In your copy of the data, include no pictures and alter nothing else.

[Start of section]

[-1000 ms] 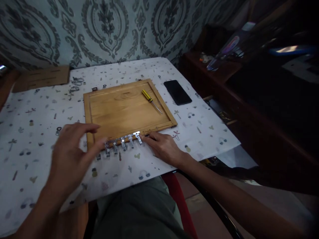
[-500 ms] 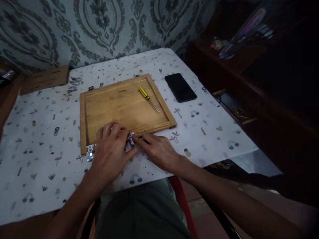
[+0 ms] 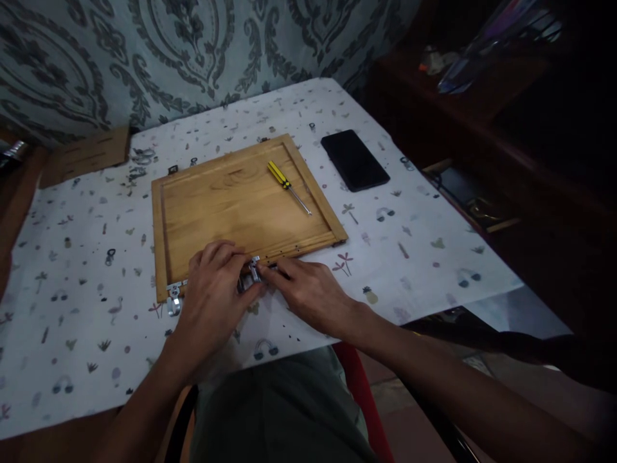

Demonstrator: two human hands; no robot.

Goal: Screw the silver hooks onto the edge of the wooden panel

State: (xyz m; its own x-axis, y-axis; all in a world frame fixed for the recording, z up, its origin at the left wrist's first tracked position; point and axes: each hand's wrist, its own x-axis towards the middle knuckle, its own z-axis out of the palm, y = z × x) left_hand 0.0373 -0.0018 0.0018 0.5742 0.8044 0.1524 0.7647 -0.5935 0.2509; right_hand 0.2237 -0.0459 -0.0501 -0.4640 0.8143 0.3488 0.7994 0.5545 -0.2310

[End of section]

> [RESULT BELOW]:
[-1000 ms] 
[-500 ms] 
[+0 ms] 

Demonstrator: two human hands; no robot.

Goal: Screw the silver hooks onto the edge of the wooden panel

State: (xyz m; its own x-axis, y-axis; all in a world frame fixed for the recording, z up, its origin at the left wrist's first tracked position; point and axes: each hand's wrist, its own x-axis towards the middle knuckle, its own z-axis out of the palm, y = z × x) left_hand 0.0373 -0.0018 0.0018 0.5742 0.8044 0.1524 0.7647 -0.5935 0.2509; right_hand 0.2237 -0.0459 -0.0501 -0.4640 0.8143 0.3488 0.7994 0.5545 -0.2310

With that, the answer is complete.